--- What the exercise asks ---
All the data below needs to be retyped exactly as shown.

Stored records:
↓↓↓
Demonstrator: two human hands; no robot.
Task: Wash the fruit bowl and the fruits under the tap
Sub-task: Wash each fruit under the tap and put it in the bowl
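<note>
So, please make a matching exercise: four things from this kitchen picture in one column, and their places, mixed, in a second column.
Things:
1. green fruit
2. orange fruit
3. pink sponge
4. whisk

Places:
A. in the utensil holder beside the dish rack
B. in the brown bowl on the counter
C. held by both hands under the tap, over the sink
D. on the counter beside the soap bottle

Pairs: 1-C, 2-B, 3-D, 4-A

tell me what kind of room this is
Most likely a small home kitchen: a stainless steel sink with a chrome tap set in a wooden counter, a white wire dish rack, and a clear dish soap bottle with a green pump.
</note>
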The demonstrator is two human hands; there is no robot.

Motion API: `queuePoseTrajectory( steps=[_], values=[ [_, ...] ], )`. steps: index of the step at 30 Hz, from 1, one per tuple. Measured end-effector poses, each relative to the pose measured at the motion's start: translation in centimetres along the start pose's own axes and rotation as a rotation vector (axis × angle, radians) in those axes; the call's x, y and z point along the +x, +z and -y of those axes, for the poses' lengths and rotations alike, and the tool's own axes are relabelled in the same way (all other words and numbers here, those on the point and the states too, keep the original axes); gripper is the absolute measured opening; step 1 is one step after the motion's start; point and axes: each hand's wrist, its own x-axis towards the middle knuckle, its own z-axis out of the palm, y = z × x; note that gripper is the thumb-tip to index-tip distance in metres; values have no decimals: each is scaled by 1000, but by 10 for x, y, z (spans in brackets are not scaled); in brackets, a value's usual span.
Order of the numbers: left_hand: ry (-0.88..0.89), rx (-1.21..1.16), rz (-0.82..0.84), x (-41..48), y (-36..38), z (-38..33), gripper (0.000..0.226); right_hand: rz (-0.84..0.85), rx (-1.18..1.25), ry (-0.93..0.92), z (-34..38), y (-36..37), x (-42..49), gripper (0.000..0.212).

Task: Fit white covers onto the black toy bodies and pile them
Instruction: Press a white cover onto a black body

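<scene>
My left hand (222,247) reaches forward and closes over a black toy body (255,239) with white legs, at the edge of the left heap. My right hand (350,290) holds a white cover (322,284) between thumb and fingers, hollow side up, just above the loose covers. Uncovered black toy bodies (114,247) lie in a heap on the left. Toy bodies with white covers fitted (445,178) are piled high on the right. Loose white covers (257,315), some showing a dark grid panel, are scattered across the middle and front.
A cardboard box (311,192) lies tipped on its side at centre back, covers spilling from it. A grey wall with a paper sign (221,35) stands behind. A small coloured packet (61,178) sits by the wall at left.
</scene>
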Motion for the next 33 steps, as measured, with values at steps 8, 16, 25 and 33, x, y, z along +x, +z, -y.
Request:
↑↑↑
--- Answer to the problem ---
Demonstrator: two human hands; no robot.
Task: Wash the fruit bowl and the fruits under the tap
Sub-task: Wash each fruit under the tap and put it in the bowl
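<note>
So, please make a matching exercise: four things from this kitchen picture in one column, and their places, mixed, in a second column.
Things:
1. green fruit
2. orange fruit
3. pink sponge
4. whisk

Places:
A. in the utensil holder beside the dish rack
B. in the brown bowl on the counter
C. held by both hands under the tap, over the sink
D. on the counter beside the soap bottle

Pairs: 1-C, 2-B, 3-D, 4-A

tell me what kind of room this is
Most likely a small home kitchen: a stainless steel sink with a chrome tap set in a wooden counter, a white wire dish rack, and a clear dish soap bottle with a green pump.
</note>
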The demonstrator is two human hands; there is no robot.

Motion API: `queuePoseTrajectory( steps=[_], values=[ [_, ...] ], )`. steps: index of the step at 30 Hz, from 1, one per tuple. Measured end-effector poses, each relative to the pose measured at the motion's start: translation in centimetres along the start pose's own axes and rotation as a rotation vector (axis × angle, radians) in those axes; the call's x, y and z point along the +x, +z and -y of those axes, for the poses' lengths and rotations alike, and the tool's own axes are relabelled in the same way (all other words and numbers here, those on the point and the states too, keep the original axes); gripper is the absolute measured opening; step 1 is one step after the motion's start; point and axes: each hand's wrist, its own x-axis towards the middle knuckle, its own z-axis out of the palm, y = z × x; note that gripper is the thumb-tip to index-tip distance in metres; values have no decimals: each is scaled by 1000, but by 10 for x, y, z (spans in brackets are not scaled); in brackets, a value's usual span.
Order of the numbers: left_hand: ry (-0.88..0.89), rx (-1.21..1.16), rz (-0.82..0.84), x (-41..48), y (-36..38), z (-38..33), gripper (0.000..0.226); right_hand: rz (-0.84..0.85), rx (-1.18..1.25), ry (-0.93..0.92), z (-34..38), y (-36..37), x (-42..49), gripper (0.000..0.212).

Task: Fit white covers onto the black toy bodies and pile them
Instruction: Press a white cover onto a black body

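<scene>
My left hand (222,247) reaches forward and closes over a black toy body (255,239) with white legs, at the edge of the left heap. My right hand (350,290) holds a white cover (322,284) between thumb and fingers, hollow side up, just above the loose covers. Uncovered black toy bodies (114,247) lie in a heap on the left. Toy bodies with white covers fitted (445,178) are piled high on the right. Loose white covers (257,315), some showing a dark grid panel, are scattered across the middle and front.
A cardboard box (311,192) lies tipped on its side at centre back, covers spilling from it. A grey wall with a paper sign (221,35) stands behind. A small coloured packet (61,178) sits by the wall at left.
</scene>
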Motion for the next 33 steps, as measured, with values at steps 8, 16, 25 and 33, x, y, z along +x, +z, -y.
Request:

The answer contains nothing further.